The first technique I usually turn to is to only store distinct rows of a data set, along with the count of the number of times that row appears in the data set. This technique is fairly simple to implement, especially when the data set is generated by a SQL query. If the initial query that generates the data set is

SELECT u, v, w FROM t;

we would modify it to become

SELECT u, v, w, COUNT(1) FROM t GROUP BY u, v, w;

We now generate a sample data set with both discrete and continuous features.

%matplotlib inline
from __future__ import division
from matplotlib import pyplot as plt
import numpy as np
import pandas as pd
from patsy import dmatrices, dmatrix
import scipy as sp
import seaborn as sns
from statsmodels import api as sm
from statsmodels.base.model import GenericLikelihoodModel
np.random.seed(1545721) # from random.org
N = 100001
u_min, u_max = 0, 100
v_p = 0.6
n_ws = 50

ws = sp.stats.norm.rvs(0, 1, size=n_ws)
w_min, w_max = ws.min(), ws.max()
df = pd.DataFrame({
'u': np.random.randint(u_min, u_max, size=N),
'v': sp.stats.bernoulli.rvs(v_p, size=N),
'w': np.random.choice(ws, size=N, replace=True)
})
df.head()
u v w
0 97 0 0.537397
1 79 1 1.536383
2 44 1 1.074817
3 51 0 -0.491210
4 47 1 1.592646

We see that this data frame has just over 100,000 rows, but only about 10,000 distinct rows.

df.shape[0]
100001
df.drop_duplicates().shape[0]
9997

We now use pandasgroupby method to produce a data frame that contains the count of each unique combination of x, y, and z.

count_df = df.groupby(list(df.columns)).size()
count_df.name = 'count'
count_df = count_df.reset_index()

In order to make later examples interesting, we shuffle the rows of the reduced data frame, because pandas automatically sorts the values we grouped on in the reduced data frame.

shuffled_ixs = count_df.index.values
np.random.shuffle(shuffled_ixs)
count_df = count_df.iloc[shuffled_ixs].copy().reset_index(drop=True)
count_df.head()
u v w count
0 0 0 0.425597 14
1 48 1 -0.993981 7
2 35 0 0.358156 9
3 19 1 -0.760298 17
4 40 1 -0.688514 13

Again, we see that we are storing 90% fewer rows.

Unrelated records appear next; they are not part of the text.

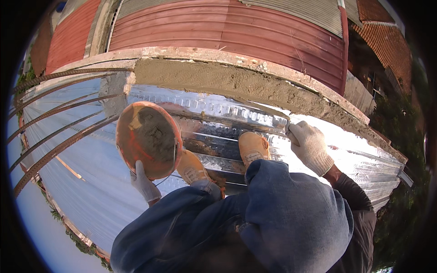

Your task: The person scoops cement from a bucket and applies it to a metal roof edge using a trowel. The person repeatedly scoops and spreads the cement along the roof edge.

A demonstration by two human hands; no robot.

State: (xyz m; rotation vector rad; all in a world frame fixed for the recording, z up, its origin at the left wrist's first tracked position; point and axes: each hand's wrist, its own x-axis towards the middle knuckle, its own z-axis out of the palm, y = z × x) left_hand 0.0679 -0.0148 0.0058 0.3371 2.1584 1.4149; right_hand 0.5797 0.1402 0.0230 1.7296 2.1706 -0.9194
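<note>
Well, in the head view, the person's left hand [143, 184] grips the near rim of an orange bucket [140, 152], likely to steady it, mouth up, so the grey mortar [155, 129] inside lies within reach. Right of the bucket, the right hand [312, 148] is closed around a small metal tool [287, 128], perhaps a trowel. Beyond the bucket runs a mortar strip [218, 79]; just right of the bucket, boots [254, 146] stand apart, probably for balance.

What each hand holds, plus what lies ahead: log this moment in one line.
left hand: grips bucket, grey mortar inside | right hand: grips tool, partly hidden | ahead: mortar strip, red metal panels beyond
</note>
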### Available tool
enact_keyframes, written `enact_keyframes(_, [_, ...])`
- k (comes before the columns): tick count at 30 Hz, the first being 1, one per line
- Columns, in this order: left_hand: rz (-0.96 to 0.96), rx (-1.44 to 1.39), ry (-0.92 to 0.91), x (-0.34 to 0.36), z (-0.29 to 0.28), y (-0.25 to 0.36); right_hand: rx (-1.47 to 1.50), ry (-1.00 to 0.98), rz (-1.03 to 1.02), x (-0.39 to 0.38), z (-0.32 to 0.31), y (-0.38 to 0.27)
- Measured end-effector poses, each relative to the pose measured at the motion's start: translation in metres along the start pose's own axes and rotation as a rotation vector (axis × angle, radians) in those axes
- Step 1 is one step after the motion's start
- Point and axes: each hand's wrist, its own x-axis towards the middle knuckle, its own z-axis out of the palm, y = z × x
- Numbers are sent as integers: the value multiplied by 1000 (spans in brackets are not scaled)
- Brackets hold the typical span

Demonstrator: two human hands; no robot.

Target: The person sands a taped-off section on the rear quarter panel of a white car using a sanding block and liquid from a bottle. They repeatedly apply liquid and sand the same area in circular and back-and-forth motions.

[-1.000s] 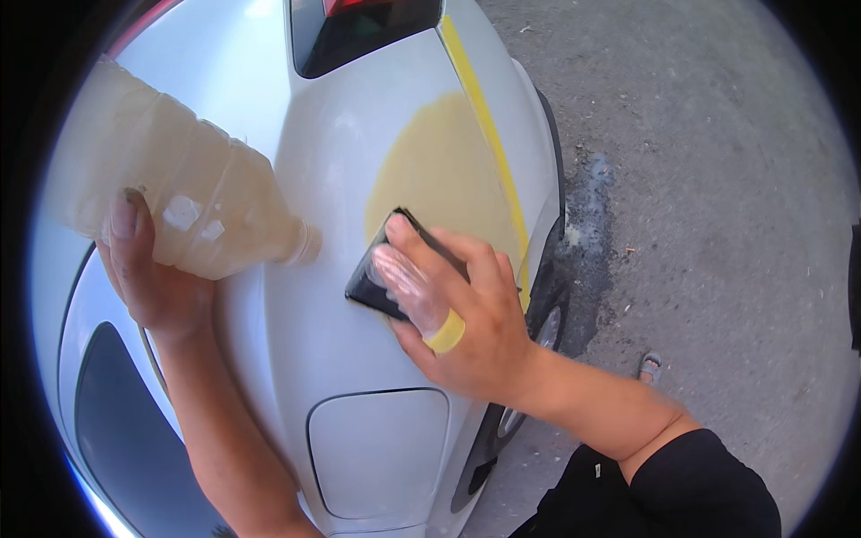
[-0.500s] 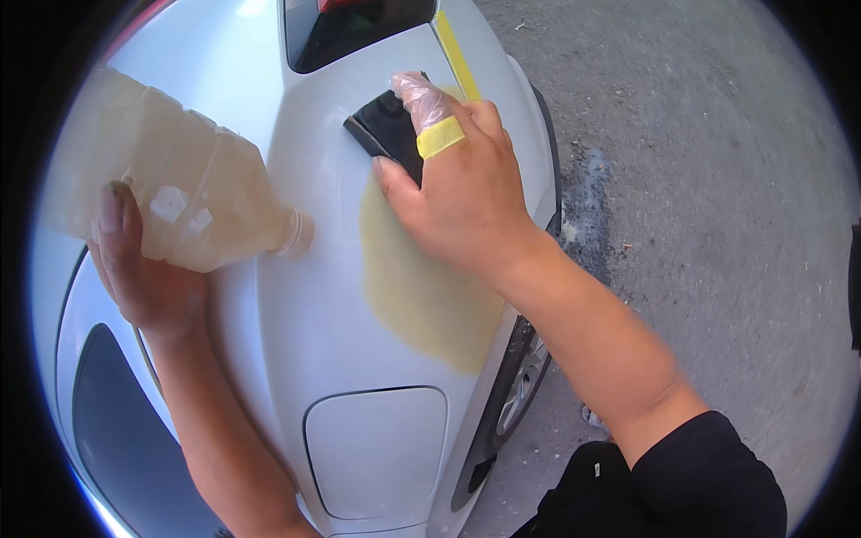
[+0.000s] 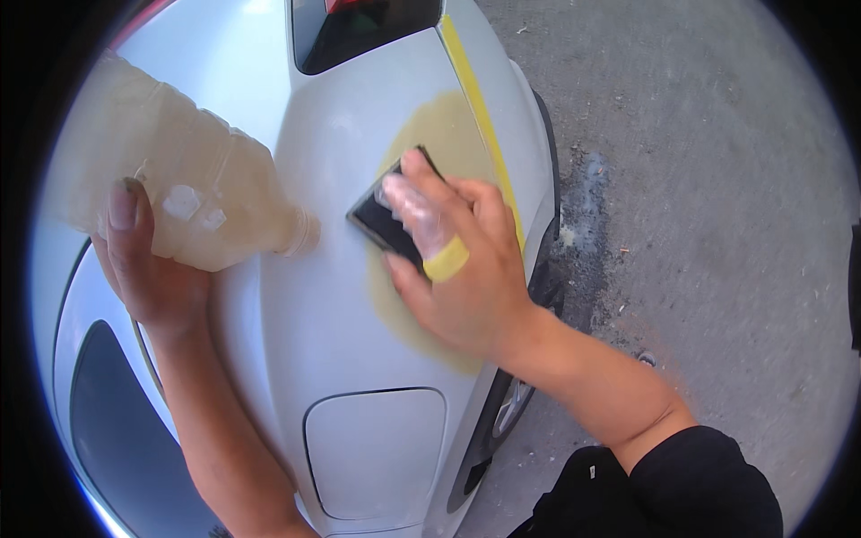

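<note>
My left hand (image 3: 157,260) is wrapped round a large cloudy plastic bottle (image 3: 193,179), tipped with its neck to the right above the car panel. With my right hand (image 3: 471,273) I grip a black sanding block (image 3: 395,220) and press it on the silver car panel (image 3: 323,305). One finger of that hand wears clear plastic film held by a band of yellow tape (image 3: 447,260). Under and around the block spreads a yellowish filler patch (image 3: 439,117), partly hidden by my hand. Whether sandpaper covers the block's underside cannot be seen.
A strip of yellow masking tape (image 3: 484,125) runs along the panel's right edge. A closed fuel flap (image 3: 377,453) lies nearer me, a dark rear lamp or window area (image 3: 368,36) beyond. The wheel (image 3: 513,408) and grey asphalt (image 3: 708,224) are at the right.
My right hand has drawn the sanding block toward me over the patch, baring its far part and more of the tape strip. The bottle in my left hand has hardly moved.
</note>
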Motion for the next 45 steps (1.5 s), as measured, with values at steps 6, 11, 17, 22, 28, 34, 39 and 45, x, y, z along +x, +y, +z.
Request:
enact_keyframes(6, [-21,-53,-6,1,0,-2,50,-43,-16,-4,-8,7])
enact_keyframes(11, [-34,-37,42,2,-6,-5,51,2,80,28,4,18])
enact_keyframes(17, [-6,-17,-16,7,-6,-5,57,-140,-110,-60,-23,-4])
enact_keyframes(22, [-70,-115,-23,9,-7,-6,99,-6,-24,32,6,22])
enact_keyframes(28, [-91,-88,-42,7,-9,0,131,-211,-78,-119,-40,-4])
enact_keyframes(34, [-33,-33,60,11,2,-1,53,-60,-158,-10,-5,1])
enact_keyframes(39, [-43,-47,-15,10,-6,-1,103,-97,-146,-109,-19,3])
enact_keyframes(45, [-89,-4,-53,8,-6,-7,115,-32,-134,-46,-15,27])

Although this data set has been artificially generated, I have seen space savings of up to 98% when applying this technique to real-world data sets.

count_df.shape[0] / N
0.0999690003099969

This space savings allows me to analyze data sets which initially appear too large to fit in memory. For example, the computer I am writing this on has 16 GB of RAM. At a 90% space savings, I can comfortably analyze a data set that might otherwise be 80 GB in memory while leaving a healthy amount of memory for other processes. To me, the convenience and tight feedback loop that come with fitting a data set entirely in memory are hard to overstate.

As nice as it is to fit a data set into memory, it’s not very useful unless we can still analyze it. The rest of this post will show how we can perform standard operations on these summary data sets.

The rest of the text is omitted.